Dear Yogis

As my heart is seeking it finds you in every soul I meet. – Ibn’ Arabi

https://youtu.be/56sCYO_9XfM

This morning we can consider LOVE, and the story of Rumi the Persian Poet, and his lover Shams.  It is a wonderful example of love, courage, service and duty.  Love and death.  When I listen to the words of Rumi, and the music,  my heart also calls for the desert,  but I have been put here to write to you, to be with you. I am not who you think I am.  Do you know about you?

Rumi started his adult life as an authoritarian teacher, head of a community, strong husband, feared and honoured by most. A Judge. But inside he knew this was not life.  Like the Christian Saint Peter, he was at heart a homosexual..  He had no passion, no love.   Trying to be the person his family and community wanted him to be,  he was strangling the person he was at his heart.  These things have a way of surfacing, and so they did when he met Shams, and we are told,  fell instantly in love..  (and that is another story – there are many).

This meeting with the Dervish, transformed Rumi from an accomplished teacher and jurist, to an ascetic.  He left behind everything solid, everything stable to be with his Lover.  We don’t know much about his wife and children, but at the end end he was buried with great honour in the family tomb. Reconciliation and acceptance  occurred, and his poetry changed a community,  a country, and then reached the world.  Such is life – only the angels would understand.
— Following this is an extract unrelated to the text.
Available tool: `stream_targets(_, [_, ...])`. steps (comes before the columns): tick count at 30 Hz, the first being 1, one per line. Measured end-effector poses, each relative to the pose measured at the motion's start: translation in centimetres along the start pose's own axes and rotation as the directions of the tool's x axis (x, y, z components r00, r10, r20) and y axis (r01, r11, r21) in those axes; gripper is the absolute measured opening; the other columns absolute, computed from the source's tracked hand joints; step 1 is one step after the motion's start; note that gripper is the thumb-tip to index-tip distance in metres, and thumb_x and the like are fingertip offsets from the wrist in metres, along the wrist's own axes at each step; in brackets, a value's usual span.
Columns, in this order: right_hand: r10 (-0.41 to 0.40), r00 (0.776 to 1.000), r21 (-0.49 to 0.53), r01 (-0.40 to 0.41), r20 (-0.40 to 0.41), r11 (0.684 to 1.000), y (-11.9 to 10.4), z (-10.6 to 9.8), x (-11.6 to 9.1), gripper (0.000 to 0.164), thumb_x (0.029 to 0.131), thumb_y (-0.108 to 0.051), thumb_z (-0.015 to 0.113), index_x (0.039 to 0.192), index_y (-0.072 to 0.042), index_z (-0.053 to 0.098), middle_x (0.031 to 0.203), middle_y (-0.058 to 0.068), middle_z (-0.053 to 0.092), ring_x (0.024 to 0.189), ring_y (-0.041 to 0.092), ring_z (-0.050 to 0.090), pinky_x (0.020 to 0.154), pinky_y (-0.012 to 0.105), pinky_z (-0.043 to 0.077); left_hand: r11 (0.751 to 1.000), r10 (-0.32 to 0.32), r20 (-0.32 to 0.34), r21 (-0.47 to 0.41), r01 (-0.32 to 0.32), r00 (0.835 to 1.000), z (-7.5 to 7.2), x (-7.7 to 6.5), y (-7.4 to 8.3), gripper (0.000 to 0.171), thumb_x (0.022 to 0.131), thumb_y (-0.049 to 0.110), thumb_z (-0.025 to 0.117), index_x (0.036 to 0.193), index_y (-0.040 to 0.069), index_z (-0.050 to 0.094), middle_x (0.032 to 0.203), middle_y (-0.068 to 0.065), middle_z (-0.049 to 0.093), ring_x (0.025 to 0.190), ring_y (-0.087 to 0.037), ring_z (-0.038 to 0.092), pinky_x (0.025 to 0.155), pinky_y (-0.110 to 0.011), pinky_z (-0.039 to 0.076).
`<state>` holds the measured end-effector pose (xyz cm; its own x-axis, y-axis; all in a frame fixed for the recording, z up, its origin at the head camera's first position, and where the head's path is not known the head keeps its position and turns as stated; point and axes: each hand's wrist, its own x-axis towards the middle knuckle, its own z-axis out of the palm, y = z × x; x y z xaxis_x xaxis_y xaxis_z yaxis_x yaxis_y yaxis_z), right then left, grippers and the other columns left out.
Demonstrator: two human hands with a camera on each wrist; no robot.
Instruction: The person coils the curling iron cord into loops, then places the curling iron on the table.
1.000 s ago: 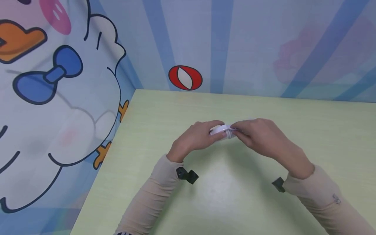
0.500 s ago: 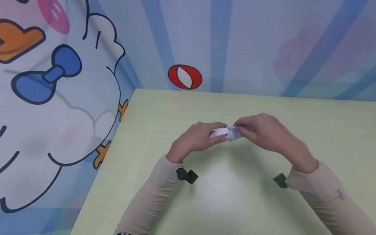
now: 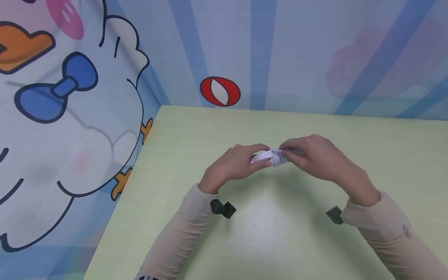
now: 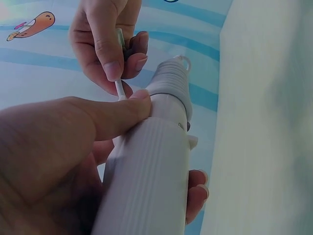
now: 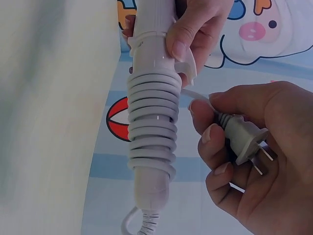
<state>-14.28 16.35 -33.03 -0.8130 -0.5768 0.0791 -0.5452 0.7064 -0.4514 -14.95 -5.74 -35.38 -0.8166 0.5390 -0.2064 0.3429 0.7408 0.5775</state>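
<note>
Above the table, my left hand (image 3: 233,163) grips a white hair iron (image 4: 151,161), with the thumb along its body. White cord (image 5: 154,105) is wound in several turns round the iron's handle. Below the coils, the handle tapers to a ribbed cord sleeve (image 5: 148,223). A small lever-like tab (image 5: 186,69) sticks out near the left thumb. Beside the coils, my right hand (image 3: 315,157) holds the cord's end, pinching it just behind the plug (image 5: 243,138). The plug's two metal prongs point away from the coils. The head view mostly hides the plug.
A pale yellow-green table (image 3: 266,233) lies under both hands. Behind it rises a blue striped wall (image 3: 297,58), and a wall with a cartoon bird (image 3: 87,155) stands at the left. Small black cameras (image 3: 224,209) sit at both wrists.
Over the second, my right hand has shifted slightly right, showing more of the coils. My left hand holds the iron in nearly the same place. In the last half second almost nothing moves.
</note>
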Motion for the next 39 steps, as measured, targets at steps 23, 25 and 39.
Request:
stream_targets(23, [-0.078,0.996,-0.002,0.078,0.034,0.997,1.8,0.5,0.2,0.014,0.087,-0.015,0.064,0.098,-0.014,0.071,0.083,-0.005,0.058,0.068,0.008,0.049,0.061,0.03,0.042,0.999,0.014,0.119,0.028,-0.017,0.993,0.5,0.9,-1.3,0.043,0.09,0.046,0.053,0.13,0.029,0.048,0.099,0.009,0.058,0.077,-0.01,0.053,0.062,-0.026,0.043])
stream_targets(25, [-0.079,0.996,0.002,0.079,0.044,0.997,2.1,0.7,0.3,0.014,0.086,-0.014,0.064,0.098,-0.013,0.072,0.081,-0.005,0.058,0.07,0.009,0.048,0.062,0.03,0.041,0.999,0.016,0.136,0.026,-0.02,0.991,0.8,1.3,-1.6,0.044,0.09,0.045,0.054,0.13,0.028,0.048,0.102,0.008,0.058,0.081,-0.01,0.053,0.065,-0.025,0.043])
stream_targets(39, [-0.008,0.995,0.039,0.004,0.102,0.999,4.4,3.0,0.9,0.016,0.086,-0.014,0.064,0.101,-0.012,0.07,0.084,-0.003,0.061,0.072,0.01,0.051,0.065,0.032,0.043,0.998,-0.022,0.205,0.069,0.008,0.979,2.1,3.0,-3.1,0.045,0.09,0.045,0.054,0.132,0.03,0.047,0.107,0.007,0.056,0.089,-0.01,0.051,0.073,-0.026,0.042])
Shams Tabrizi,  Rumi’s love, an itinerant poet, mystic,  had travelled throughout the Middle East searching and praying for someone who could “endure my company”. A voice said to him, “What will you give in return?” Shams replied, “My head!” The voice then said, “The one you seek is Jalal ud-Din (known as Rumi) of Konya” and the music was born.

However, on the night of 5 December 1248, as Rumi and Shams were talking, Shams was called to the back door. He went out, never to be seen again. It is rumoured that Shams was murdered with the connivance of Rumi’s son, ‘Ala’ ud-Din; if so, Shams indeed gave his head for the privilege of mystical friendship.

Rumi’s love for, and his bereavement at the death of Shams found their expression in an outpouring of lyric poems, He himself went out searching for Shams and journeyed again to Damascus. There, he realised:

Why should I seek? I am the same as
He. His essence speaks through me.
I have been looking for myself!

Rumi found another companion in Salaḥ ud-Din-e Zarkub, a goldsmith. After Salah ud-Din’s death, Rumi’s scribe and favourite student, Hussam-e Chalabi, assumed the role of Rumi’s companion. One day, the two of them were wandering through the Meram vineyards outside Konya when Hussam described to Rumi an idea he had had: “If you were to write a book like the Ilāhīnāma of Sanai or the Mantiq ut-Tayr of ‘Attar, it would become the companion of many troubadours. They would fill their hearts from your work and compose music to accompany it.” Rumi smiled and took out a piece of paper on which were written the opening eighteen lines of his Masnavi, beginning with:

Listen to the reed and the tale it tells,
How it sings of separation..

Hussam implored Rumi to write more. Rumi spent the next twelve years of his life in Anatolia dictating the six volumes of this masterwork, the Masnavi, to Hussam.

In December 1273, Rumi fell ill; he predicted his own death and composed the well-known ghazal, which begins with the verse:

How doest thou know what sort of king I have within me as companion?
Do not cast thy glance upon my golden face, for I have iron legs.

Rumi died on 17 December 1273 in Konya.  His death was mourned by the diverse community of Konya, with local Christians and Jews joining the crowd that converged to bid farewell as his body was carried through the city.  Rumi’s body was interred beside that of his father, and a splendid shrine, the Yeşil Türbe (Green Tomb, قبه الخضراء; today the Mevlana Museum, was erected over his place of burial. His epitaph reads:

When we are dead, seek not our tomb in the earth, but find it in the hearts of men.

 

HAVE A WONDERFUL DAY.  The sun is shining, and there is a gentle breeze where there has been an icy wind..  beautiful.